Bonnie and Clyde vs. Dracula

Available on DVD Tuesday, April 26

Cast:



Tiffany Shepis as Bonnie



Trent Haaga as Clyde



Allen Lowman as Dr. Loveless



Jennifer Friend as Annabel



Russell Friend as Dracula

Directed by Timothy Friend

Review:

As the film’s title suggests, Bonnie and Clyde vs. Dracula is a genre mash-up, mixing the period crime film with gothic horror. The villain’s name “Dr. Loveless” actually gives away a big influence.

Dr. Loveless, as you may know, was the name of a recurring villain played by Michael Dunn on the popular 1960’s TV show The Wild Wild West (the less said about the 1999 feature film version the better). That series, very much like the Diana Rigg/Linda Thorson seasons of the iconic British TV series The Avengers that were running during the same years, regularly combined its James Bond-style exploits with elements of science fiction and sometimes even horror.

Bonnie and Clyde vs. Dracula is a far less successful genre mix that fails to realize its considerable ambition.

That said, the film does start with several very creative scenes. First, we see a bloody corpse come to life. We then see a pair of home invaders enter a house that they discover, with fatal results, has already been taken over by the famous outlaws of the film’s title. Next we see Dr. Loveless, in a very effective split-screen shot, watch the feral Dracula he has imprisoned in a dungeon feed on a female victim through her genitalia (bringing to mind a similar stunning scene in Ray Garton’s classic 1987 vampire novel “Live Girls” and, to a lesser extent, the thigh feeding scene from John Carpenter’s 1998 Vampires).

This opening salvo might get your hopes up but the cleverness and invention end there. For instance, the Annabel character, intended to be a kind of childlike waif that Dr. Loveless has imprisoned, is simply annoying and will have you reaching for the fast-forward button, especially considering there is a lot of screen time devoted to this character.

When our outlaws finally cross paths with Dr. Loveless and the now rejuvenated Dracula, Bonnie is transformed into a vampire, Dracula is destroyed and the pair escapes to create a new life.

While the above paragraph might sound interesting, the on-screen results aren’t. The opening scenes are by far the best the script ever gets and the production just doesn’t have the budget or the level of directing necessary to meet its lofty goals.

The digital video format detracts from the period setting and is very distracting during the action sequences, especially in moments when a kind of slow-motion effect is attempted. This is a low-budget production whose subject matter truly cries out for film. Even a gritty 16mm would have been a huge improvement.

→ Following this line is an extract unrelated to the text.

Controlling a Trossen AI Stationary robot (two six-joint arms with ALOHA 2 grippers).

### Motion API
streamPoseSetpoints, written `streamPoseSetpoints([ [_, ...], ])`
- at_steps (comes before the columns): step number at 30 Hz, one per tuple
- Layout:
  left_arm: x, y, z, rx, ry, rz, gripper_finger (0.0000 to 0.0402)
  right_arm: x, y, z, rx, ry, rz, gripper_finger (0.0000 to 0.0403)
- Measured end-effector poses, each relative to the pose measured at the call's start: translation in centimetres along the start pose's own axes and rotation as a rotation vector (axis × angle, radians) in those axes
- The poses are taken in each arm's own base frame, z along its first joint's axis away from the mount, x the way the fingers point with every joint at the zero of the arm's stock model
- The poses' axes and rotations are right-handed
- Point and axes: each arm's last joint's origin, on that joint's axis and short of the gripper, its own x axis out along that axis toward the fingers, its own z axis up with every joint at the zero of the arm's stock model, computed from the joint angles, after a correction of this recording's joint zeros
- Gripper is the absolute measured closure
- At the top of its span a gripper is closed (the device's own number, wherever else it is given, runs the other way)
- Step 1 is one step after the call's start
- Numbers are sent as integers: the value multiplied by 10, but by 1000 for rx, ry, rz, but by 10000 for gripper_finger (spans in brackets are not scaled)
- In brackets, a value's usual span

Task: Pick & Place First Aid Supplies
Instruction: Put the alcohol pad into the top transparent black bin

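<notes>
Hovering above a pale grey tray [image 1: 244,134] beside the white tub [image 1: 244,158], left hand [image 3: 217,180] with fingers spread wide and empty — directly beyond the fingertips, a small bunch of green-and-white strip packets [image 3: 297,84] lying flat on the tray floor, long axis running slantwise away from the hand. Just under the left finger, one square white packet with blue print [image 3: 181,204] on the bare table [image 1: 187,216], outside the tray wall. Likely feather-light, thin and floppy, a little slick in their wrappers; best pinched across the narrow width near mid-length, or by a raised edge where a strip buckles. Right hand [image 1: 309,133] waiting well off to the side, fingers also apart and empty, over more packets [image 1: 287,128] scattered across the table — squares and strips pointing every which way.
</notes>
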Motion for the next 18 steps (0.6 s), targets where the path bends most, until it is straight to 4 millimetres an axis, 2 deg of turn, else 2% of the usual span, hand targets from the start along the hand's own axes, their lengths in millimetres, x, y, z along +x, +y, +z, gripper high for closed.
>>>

On the acting front, Tiffany Shepis turns in the film’s best performance as Bonnie. Trent Haaga, a multi-faceted figure in low-budget independent horror films whose credits include screenwriting on Marcel Sarmiento and Gadi Harel’s searing portrait of misogyny and small town desperation Deadgirl from 2008, unfortunately doesn’t create a memorable Clyde.

Overall, Bonnie and Clyde vs. Dracula deserves some credit for its opening scenes and its attempt at a fresh blending of genres. However, given the undeniable budget, screenwriting and directing issues it has, the film kills its own chances of emerging as the entertaining minor cult gem it clearly wants to be.